*Description of the task*. Pull each line holding the word "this" from the data.

*Input data*.
####

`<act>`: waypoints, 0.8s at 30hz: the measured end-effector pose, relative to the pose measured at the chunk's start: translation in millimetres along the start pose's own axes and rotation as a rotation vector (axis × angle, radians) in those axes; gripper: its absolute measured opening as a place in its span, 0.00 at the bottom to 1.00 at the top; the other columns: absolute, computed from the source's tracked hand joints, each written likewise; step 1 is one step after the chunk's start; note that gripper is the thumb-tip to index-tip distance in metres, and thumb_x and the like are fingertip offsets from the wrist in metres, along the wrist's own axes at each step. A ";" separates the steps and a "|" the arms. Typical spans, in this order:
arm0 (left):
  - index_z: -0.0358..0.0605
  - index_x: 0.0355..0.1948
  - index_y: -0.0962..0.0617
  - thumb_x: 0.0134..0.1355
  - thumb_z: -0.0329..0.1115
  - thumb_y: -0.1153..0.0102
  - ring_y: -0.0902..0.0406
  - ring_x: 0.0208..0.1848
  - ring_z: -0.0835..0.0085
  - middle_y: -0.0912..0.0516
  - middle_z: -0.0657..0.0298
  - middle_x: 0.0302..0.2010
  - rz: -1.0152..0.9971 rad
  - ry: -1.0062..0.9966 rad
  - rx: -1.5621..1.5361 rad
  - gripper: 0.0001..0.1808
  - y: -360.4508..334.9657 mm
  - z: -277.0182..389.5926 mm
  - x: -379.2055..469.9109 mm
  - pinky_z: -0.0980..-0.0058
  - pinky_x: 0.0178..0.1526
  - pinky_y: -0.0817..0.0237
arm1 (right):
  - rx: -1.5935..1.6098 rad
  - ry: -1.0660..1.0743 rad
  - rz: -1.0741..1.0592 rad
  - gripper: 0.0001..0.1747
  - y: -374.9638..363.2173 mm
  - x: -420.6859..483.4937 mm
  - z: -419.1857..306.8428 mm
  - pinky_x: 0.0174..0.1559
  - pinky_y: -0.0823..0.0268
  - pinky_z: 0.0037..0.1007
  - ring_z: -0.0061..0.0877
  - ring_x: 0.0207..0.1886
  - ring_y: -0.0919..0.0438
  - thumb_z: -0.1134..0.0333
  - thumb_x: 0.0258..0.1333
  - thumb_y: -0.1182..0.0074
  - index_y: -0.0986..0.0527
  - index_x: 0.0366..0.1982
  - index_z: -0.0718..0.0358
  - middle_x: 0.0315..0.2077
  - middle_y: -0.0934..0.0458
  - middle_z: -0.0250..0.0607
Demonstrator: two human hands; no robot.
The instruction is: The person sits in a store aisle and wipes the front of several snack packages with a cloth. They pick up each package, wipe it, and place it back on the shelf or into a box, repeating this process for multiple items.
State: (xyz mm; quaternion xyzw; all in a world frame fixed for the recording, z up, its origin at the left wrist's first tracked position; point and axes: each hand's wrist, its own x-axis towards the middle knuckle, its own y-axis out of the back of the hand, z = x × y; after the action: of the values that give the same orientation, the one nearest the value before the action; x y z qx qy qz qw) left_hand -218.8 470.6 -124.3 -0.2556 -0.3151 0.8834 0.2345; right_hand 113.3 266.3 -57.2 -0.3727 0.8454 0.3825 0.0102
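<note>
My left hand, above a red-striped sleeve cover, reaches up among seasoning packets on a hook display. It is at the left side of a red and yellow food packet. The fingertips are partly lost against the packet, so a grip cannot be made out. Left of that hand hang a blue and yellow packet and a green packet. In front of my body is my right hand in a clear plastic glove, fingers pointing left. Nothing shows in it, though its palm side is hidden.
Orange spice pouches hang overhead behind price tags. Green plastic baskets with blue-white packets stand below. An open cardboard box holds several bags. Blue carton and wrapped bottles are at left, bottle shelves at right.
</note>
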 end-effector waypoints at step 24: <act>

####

*Solution to the exercise*.
`<act>`: waypoints, 0.8s at 30hz: the measured end-effector pose, relative to the pose measured at the chunk's start: translation in millimetres along the start pose's own axes and rotation as a rotation vector (axis × angle, radians) in those axes; gripper: its absolute measured opening as a place in its span, 0.00 at the bottom to 1.00 at the top; the other columns: absolute, computed from the source's tracked hand joints, each written likewise; step 1 is one step after the chunk's start; note that gripper is the thumb-tip to index-tip distance in metres, and thumb_x and the like are fingertip offsets from the wrist in metres, along the wrist's own axes at each step. A ";" separates the steps and a "|" the arms. Typical spans, in this order:
The instruction is: The person sits in a store aisle and wipes the front of several snack packages with a cloth. They pick up each package, wipe it, and place it back on the shelf or into a box, repeating this process for multiple items.

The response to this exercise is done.